INSTRUCTIONS FOR THE TASK
Could you filter the data below down to the lines that hold the word "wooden"?

[Records excerpted from a collection]
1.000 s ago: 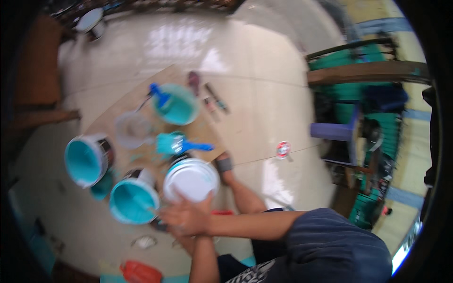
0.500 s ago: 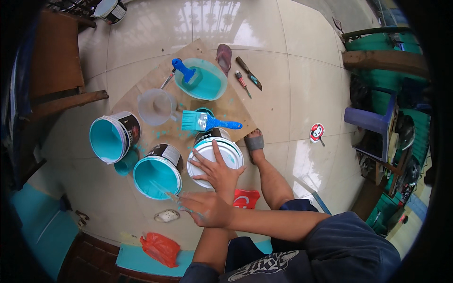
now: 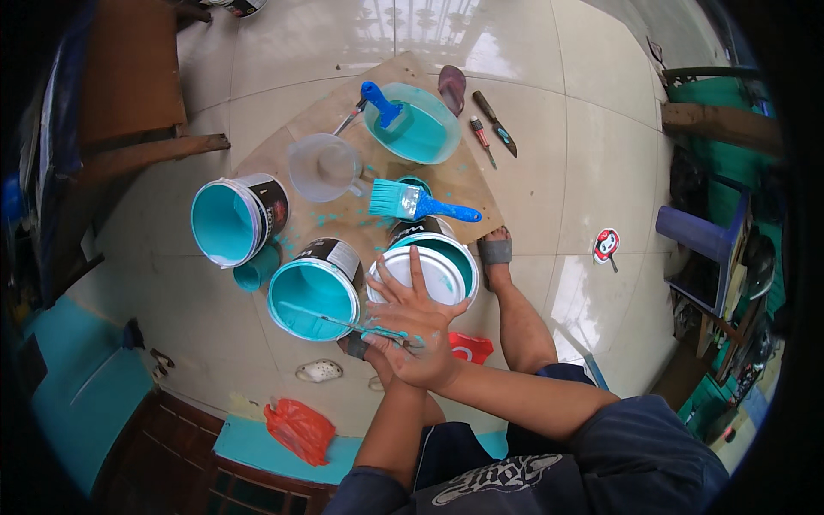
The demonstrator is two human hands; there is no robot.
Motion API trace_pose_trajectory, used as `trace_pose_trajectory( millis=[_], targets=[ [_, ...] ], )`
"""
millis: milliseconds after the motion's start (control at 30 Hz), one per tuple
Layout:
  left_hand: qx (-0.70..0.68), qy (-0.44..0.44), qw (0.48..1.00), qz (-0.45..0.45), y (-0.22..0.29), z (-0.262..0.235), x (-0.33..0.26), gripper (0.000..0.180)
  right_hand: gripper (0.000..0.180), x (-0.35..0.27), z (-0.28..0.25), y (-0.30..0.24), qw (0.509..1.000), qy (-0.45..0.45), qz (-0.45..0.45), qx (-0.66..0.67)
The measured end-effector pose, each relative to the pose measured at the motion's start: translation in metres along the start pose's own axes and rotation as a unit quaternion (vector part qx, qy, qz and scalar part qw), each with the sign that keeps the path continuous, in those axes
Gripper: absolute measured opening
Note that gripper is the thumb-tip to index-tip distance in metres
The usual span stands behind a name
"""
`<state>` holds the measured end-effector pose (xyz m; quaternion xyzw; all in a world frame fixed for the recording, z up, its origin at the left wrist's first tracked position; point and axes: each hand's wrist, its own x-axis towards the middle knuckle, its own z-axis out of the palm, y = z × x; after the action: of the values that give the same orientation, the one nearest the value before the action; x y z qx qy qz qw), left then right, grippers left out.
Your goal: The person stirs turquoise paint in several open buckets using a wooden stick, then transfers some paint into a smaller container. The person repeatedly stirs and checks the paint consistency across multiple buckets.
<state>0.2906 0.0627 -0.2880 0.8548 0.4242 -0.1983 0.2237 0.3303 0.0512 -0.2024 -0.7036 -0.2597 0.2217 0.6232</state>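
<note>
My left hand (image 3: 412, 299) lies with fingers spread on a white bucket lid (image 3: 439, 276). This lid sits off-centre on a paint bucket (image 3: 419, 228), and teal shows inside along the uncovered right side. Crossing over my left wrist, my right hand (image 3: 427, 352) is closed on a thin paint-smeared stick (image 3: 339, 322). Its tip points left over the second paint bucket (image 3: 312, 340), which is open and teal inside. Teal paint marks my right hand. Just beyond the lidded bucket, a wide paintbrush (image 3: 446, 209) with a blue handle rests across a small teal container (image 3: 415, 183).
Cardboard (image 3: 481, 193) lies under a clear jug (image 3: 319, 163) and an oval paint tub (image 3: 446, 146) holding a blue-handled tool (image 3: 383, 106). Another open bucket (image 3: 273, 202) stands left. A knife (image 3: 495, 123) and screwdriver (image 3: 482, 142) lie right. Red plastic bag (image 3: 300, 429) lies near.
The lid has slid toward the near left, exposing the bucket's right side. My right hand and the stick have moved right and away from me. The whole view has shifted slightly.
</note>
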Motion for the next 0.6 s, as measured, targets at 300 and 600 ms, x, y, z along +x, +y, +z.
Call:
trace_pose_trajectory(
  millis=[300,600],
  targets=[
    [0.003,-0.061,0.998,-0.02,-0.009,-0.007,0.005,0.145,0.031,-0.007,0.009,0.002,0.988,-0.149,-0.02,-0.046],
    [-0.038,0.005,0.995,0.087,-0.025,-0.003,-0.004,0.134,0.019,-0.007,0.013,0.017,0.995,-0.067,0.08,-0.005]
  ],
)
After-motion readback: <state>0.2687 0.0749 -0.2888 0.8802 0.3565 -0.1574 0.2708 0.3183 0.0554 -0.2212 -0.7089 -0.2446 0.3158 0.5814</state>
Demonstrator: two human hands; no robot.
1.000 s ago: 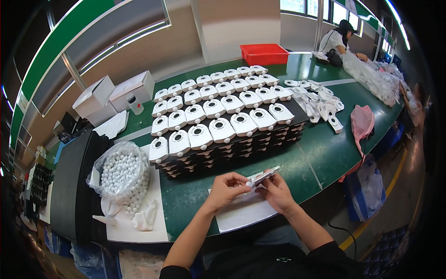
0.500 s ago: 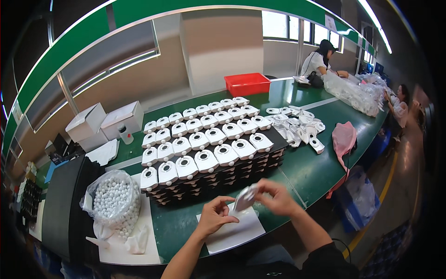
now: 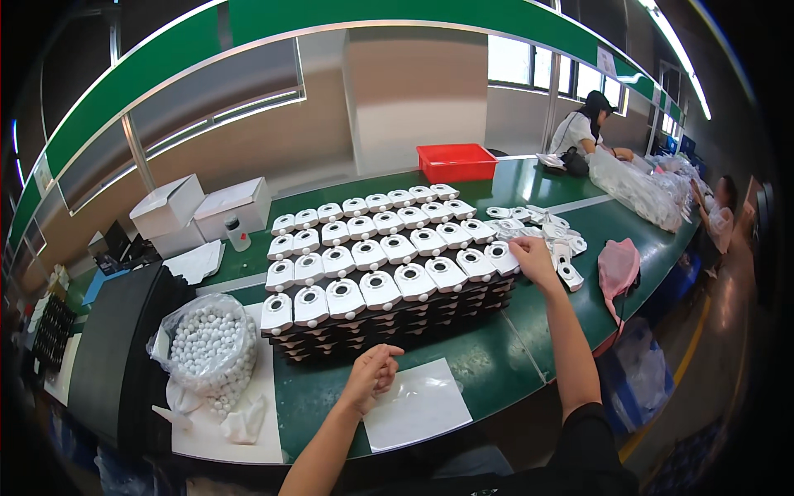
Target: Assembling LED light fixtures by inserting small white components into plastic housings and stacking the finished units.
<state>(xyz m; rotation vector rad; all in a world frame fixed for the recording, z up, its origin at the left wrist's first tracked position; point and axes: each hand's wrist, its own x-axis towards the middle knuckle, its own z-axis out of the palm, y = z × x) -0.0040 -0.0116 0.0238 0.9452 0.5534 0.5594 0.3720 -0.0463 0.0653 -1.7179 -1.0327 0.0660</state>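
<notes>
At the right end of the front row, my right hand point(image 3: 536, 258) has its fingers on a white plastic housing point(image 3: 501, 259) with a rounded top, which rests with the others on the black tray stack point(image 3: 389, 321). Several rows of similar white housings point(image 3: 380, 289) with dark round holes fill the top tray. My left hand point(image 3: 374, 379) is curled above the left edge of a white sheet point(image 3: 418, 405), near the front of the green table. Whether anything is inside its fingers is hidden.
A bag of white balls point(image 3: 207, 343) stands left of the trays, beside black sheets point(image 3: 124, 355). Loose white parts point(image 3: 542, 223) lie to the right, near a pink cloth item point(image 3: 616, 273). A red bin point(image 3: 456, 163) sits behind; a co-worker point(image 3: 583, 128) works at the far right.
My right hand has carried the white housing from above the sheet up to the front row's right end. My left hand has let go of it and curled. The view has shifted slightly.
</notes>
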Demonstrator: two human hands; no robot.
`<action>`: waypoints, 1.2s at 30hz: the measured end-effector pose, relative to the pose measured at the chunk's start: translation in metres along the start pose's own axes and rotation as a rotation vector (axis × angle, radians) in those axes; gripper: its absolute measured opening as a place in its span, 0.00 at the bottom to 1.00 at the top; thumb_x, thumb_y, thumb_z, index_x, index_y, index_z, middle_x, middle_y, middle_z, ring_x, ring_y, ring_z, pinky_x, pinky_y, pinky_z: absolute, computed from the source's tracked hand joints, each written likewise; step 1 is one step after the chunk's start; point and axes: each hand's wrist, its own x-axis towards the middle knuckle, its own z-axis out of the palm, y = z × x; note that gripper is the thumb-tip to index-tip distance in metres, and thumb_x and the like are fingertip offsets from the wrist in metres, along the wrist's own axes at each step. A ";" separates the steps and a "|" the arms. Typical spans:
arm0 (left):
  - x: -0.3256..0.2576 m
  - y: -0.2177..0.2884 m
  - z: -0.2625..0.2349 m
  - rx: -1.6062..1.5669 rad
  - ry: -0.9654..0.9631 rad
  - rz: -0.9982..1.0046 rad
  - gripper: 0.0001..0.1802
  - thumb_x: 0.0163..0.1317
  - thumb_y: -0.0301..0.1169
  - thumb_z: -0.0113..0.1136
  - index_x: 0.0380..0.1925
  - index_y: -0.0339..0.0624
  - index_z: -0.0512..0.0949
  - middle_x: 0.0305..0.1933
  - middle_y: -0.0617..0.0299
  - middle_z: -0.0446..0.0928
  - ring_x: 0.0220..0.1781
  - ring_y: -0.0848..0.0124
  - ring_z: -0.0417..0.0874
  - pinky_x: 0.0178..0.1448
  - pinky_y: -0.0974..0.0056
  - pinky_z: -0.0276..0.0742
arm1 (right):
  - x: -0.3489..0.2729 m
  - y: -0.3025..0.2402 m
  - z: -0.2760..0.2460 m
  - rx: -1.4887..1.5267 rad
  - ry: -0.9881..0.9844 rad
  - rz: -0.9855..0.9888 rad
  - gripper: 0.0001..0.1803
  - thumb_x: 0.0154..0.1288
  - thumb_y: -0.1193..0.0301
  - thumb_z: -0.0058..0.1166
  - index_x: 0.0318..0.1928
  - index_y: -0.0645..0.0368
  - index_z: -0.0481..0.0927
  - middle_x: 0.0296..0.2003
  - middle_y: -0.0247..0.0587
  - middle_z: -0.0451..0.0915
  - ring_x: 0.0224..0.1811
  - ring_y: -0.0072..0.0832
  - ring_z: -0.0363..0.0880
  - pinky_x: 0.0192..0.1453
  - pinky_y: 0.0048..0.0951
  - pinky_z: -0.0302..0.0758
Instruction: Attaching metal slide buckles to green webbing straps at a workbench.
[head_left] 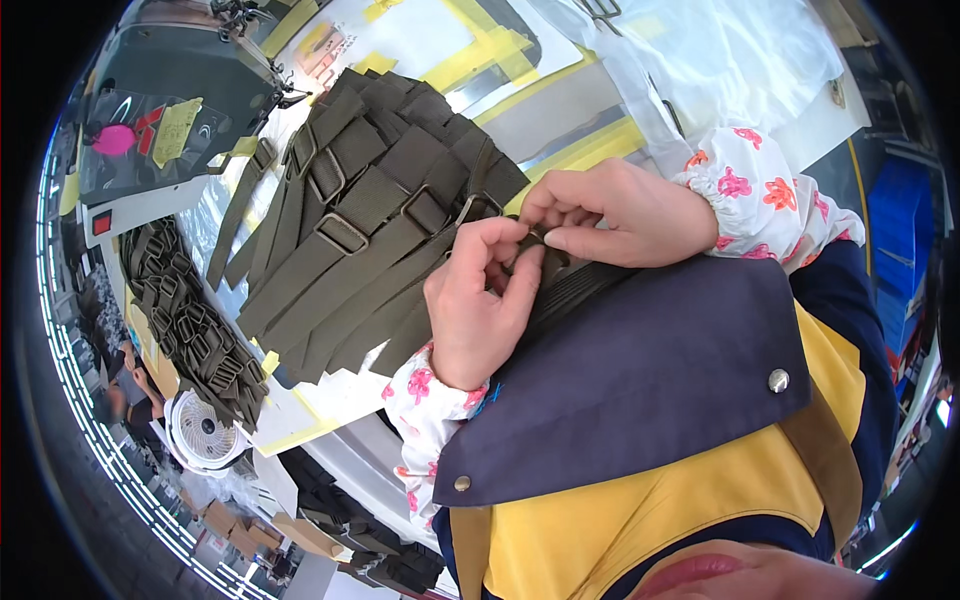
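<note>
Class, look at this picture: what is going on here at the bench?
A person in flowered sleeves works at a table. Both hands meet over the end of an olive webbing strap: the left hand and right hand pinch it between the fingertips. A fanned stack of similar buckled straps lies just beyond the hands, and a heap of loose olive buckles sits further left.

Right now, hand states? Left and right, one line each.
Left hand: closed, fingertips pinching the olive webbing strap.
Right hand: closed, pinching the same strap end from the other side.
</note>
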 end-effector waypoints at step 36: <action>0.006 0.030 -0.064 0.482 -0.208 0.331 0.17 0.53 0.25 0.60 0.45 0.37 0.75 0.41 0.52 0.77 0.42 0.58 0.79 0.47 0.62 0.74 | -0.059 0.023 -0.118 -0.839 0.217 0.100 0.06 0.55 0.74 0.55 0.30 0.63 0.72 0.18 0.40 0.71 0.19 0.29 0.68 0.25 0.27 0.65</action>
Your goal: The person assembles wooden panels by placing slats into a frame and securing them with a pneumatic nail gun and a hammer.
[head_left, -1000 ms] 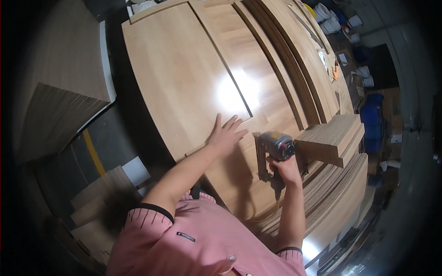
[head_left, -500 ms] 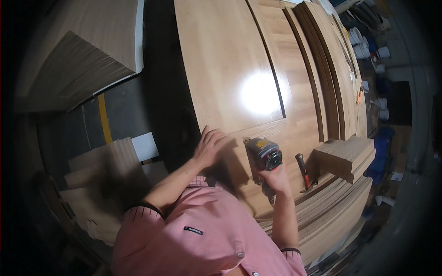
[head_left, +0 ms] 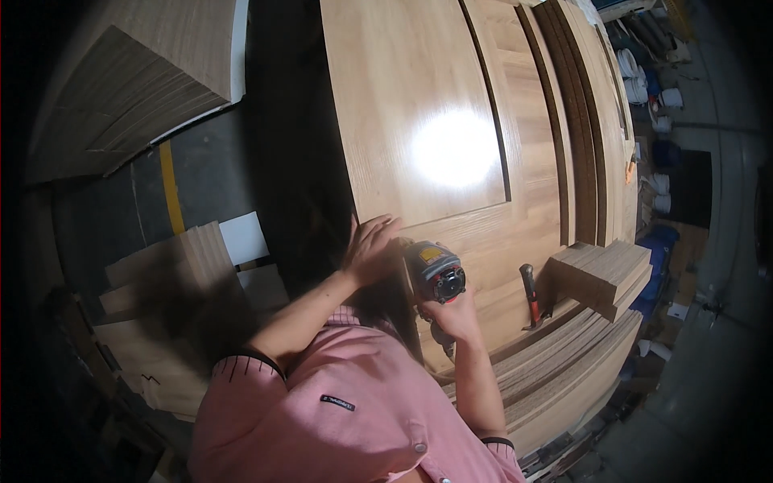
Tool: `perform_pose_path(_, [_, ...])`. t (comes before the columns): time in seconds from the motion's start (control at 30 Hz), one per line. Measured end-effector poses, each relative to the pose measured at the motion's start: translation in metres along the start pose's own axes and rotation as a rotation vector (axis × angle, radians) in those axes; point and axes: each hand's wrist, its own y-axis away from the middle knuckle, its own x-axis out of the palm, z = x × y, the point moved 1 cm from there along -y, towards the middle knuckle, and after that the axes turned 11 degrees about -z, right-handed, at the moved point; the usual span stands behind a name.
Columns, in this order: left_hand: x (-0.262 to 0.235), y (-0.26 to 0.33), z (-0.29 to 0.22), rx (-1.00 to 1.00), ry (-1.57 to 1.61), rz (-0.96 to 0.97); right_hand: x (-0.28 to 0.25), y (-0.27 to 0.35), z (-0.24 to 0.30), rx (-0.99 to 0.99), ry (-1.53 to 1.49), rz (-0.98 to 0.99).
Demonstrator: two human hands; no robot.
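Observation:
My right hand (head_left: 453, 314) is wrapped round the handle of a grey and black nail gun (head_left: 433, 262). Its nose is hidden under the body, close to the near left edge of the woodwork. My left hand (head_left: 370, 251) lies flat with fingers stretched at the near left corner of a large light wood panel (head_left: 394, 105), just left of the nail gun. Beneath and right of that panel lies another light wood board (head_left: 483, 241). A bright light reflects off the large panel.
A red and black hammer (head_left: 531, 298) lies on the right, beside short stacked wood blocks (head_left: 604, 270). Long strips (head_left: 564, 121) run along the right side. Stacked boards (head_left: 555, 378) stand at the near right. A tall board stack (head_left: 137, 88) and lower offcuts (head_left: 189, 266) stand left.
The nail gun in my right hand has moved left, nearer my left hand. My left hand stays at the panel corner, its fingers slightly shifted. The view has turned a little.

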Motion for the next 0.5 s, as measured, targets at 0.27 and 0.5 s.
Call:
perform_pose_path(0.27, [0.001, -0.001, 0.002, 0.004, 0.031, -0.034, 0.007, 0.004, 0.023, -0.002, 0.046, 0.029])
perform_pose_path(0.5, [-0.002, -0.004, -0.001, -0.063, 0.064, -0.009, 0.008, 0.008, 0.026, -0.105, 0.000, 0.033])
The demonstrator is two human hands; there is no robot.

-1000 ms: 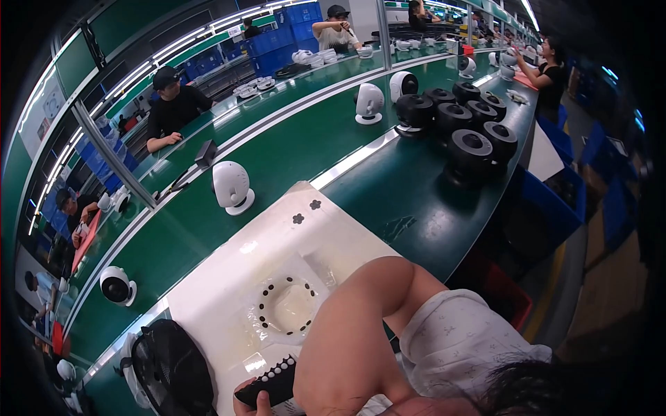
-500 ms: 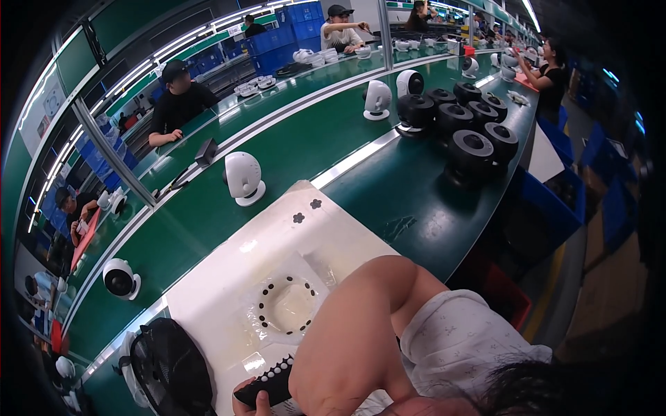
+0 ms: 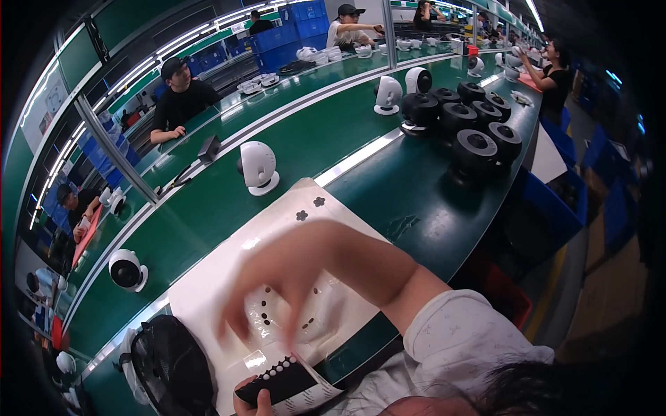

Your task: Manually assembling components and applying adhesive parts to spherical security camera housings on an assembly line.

OUTPUT OF THE EXERCISE
Your goal: The person stirs turquoise paint in several open buckets using a wooden stick, then transfers some paint into a smaller container. The person repeatedly stirs and checks the paint consistency across multiple buckets.
Your goal: The person assembles wooden panels by placing slats into a frame and securing them with a pneumatic nail gun and a hammer.

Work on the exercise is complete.